Rivers of the World Activity

Rivers of the World Activity#

In this activity, we will practice working with table data in Python. Download the data for the assignment from here. This dataset contains attributes for the some of the largest rivers in the world. In this activity, we will use the pandas package to do some basic analysis on this dataset.

Activate the .gds Python environment by opening an Anaconda Prompt (miniconda3) (Windows) or Terminal (macOS). Then, on Windows:

.gds\Scripts\activate

Or, on macOS:

source .gds/bin/activate

Note

Make sure you run this command from the same directory as the .gds environment folder.

Open a Jupyter Notebook by running:

jupyter notebook

Note

If you run this command from your course folder, your .ipynb assignment will automatically be saved there.

Task 1 (5 points)#

Import the pandas package (i.e. import pandas as pd) and read the data (i.e. pd.read_csv)

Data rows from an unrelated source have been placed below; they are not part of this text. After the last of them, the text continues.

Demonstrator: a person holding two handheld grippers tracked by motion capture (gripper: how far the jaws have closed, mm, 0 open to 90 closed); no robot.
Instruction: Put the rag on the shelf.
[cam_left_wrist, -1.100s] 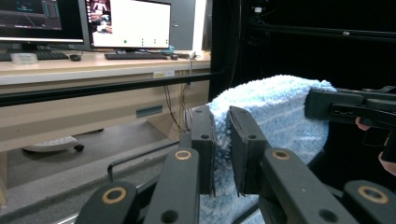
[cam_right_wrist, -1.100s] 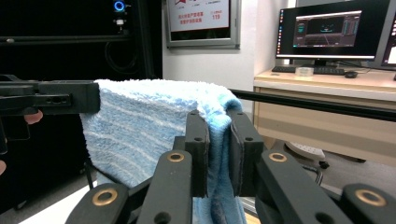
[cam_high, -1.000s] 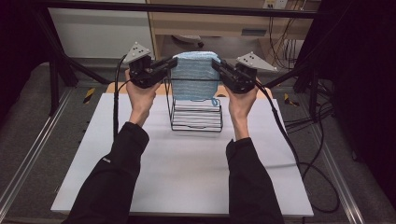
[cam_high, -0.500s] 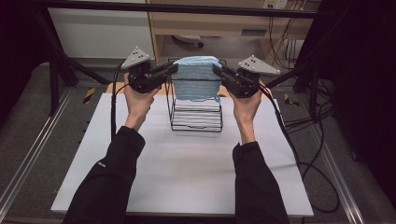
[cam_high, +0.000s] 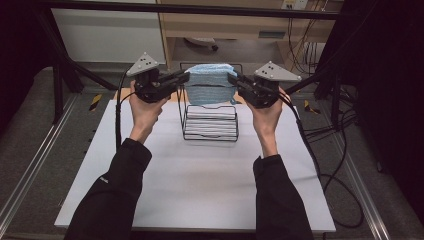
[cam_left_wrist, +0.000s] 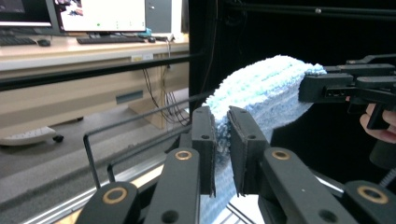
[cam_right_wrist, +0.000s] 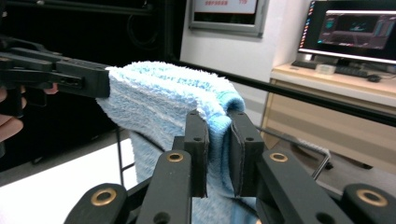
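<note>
High view: a person stands at the near side of a white table and holds a gripper in each hand. Both arms have black sleeves and reach toward the far side. The left gripper and the right gripper are up in the air, and a folded light blue towel hangs between them. The left gripper pinches the towel's left end and the right gripper pinches its right end. The towel is held above a black wire rack that stands on the far middle of the table. I cannot tell if the bottom of the towel touches the rack. White, flat things lie stacked inside the rack.

In the left gripper view, the two black jaws are closed on the fluffy edge of the towel, with the cloth squeezed between them. The other gripper holds the far end, at the right.

In the right gripper view, the jaws are also closed on the towel, biting its folded edge. The other gripper holds the far end, at the left. A screen glows on a desk far behind.
</note>
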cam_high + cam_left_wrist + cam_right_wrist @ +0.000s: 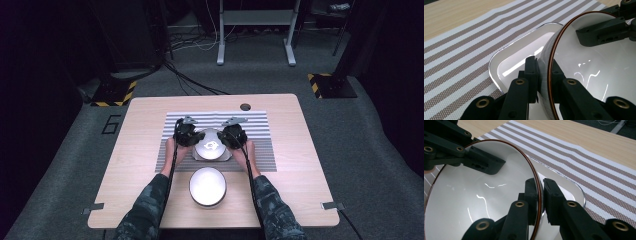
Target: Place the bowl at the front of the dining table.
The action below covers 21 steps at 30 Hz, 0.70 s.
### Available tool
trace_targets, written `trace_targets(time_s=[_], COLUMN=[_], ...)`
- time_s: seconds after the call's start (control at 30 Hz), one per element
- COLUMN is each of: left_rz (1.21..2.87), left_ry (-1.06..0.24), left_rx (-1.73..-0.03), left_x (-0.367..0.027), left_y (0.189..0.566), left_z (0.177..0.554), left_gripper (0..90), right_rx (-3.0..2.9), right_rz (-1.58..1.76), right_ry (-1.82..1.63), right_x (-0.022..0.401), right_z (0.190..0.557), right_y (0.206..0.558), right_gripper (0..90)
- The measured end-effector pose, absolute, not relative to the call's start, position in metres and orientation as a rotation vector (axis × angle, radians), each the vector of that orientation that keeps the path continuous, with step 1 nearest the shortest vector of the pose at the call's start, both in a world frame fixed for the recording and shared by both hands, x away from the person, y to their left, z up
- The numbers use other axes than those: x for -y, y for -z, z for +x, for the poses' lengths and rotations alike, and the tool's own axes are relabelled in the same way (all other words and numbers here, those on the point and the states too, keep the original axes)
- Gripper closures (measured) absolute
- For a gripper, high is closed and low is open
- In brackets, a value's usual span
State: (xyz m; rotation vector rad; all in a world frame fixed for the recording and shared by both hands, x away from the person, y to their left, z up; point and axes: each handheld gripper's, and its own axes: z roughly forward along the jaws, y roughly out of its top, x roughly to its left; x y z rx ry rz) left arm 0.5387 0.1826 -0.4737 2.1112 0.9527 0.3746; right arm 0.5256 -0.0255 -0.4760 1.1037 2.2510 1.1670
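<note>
High view: left tool (188,133) clamped on the left rim of a white bowl (210,145), one jaw inside and one outside the wall. The bowl sat over a white square dish (196,155) on the striped mat (260,135), mid-surface (140,145). Right tool (231,134) was clamped likewise on the bowl's right rim. A second white bowl (207,186) rested just nearer the person, off the mat, untouched. Left gripper view: jaws pinched the brown-edged rim of the bowl (596,72), dish (519,62) beneath it; whether bowl and dish touched could not be told. Right gripper view: same pinch on the opposite rim of the bowl (481,202), dish edge (574,190) to the right.
</note>
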Motion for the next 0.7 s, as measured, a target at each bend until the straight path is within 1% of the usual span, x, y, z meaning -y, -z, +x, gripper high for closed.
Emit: trace_targets(time_s=[0.4, 0.7], left_rz=[2.142, 2.128], left_ry=[-0.410, -0.395], left_rx=[-0.957, -0.985], left_x=[-0.1784, -0.1793], left_y=[0.4754, 0.4779], left_z=[0.5414, 0.5446], left_gripper=[81.5, 81.6], right_rx=[-2.254, -2.267], right_rz=[1.111, 1.145], right_ry=[-1.129, -1.124], right_x=[0.0238, 0.0253], right_z=[0.5297, 0.5355], right_y=[0.4810, 0.4825], right_gripper=[82.5, 82.6])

Write some code that prints the following information:

Number of rows and columns
The maximum Average discharge (m3/s) value
The minimum Drainage area (km2) value
The mean Length (km) value
What is the name of the shortest river?
Compute the ratio of discharge to drainage area (m³/s per km²) for each river. Which river is most “efficient” at draining water relative to its basin size?

Important

We recommend presenting your numerical answers in a readable way using string formatting. See this guide for more info.

Task 2 (5 points)#

Answer the following questions:

How many of these rivers are located in North America?
What are the names of the rivers that flow into the Atlantic Ocean?
Which continent contains the most rivers?
Which continent has the longest rivers (on average)?
If the Mississippi and Missouri were combined into a single river, what would their combined discharge, length, and drainage area be? How would it rank globally?

Task 3 (5 points)#

Add a column called Primary that has value of 1 if the river Type is Primary River and 0 if the river is a Tributary River.
Make a new DataFrame of just the Primary rivers.
Write a for loop that prints the name of each river in this new DataFrame.
Write another for loop that only prints the name of the river if it starts with the letter M.
Modify the for loop so it saves the names of these rivers as a list.

Important

Save your notebook locally in both .ipynb and .pdf formats but only submit the pdf to Canvas.